Task requirements →
Reproduce verbatim the lines of the material below, starting at the line with "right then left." and ending at the line with "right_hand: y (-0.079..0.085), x", both inclusive; skip the rest.

Provided data →
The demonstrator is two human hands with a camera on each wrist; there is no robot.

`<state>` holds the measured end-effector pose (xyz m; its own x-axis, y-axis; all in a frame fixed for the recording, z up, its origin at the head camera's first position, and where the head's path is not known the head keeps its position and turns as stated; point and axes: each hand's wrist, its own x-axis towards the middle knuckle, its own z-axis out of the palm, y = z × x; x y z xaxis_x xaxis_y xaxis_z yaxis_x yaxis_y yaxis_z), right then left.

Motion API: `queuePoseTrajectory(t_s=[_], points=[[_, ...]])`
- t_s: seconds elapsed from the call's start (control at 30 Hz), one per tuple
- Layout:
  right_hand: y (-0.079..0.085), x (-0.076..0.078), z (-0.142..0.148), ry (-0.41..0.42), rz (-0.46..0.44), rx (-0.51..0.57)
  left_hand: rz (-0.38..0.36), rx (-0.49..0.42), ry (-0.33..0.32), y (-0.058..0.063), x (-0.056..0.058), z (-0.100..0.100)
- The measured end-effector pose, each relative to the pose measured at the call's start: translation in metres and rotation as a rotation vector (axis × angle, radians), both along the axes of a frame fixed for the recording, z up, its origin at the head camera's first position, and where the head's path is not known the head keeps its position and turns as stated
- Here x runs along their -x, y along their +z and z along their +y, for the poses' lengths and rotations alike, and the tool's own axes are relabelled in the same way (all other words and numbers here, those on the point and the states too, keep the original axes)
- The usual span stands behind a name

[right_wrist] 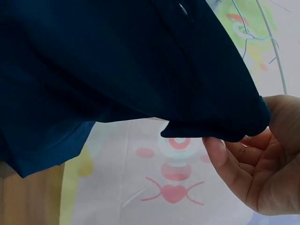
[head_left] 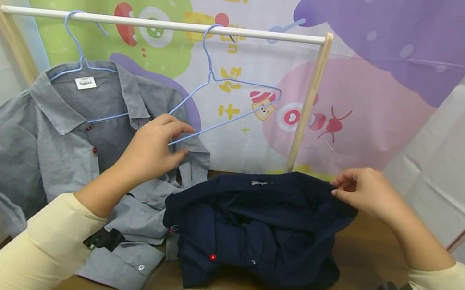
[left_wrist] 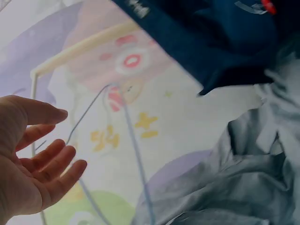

Exercise response →
`<state>` holds the measured end-effector pose (xyz m; its own x-axis, y-axis; all in a frame fixed for the recording, z up, its origin at the head camera's first position, and where the head's path is not known the head keeps its position and turns as stated; point and axes: each hand's wrist, its own x-axis towards the middle knuckle, its own z-axis out of the palm, y = z × x; x y z xaxis_x xaxis_y xaxis_z yaxis_x yaxis_y yaxis_z), right then left.

Motion API: `queuePoseTrajectory(t_s=[_], points=[[_, ...]])`
- t_s: seconds elapsed from the call's start (control at 30 Hz), one per tuple
- Layout:
  right_hand: y (-0.079..0.085), x (-0.076..0.078), z (-0.142..0.148), ry (-0.41..0.42), rz (-0.46..0.44), rx (-0.51..0.57)

Nothing remains to be added to the answer.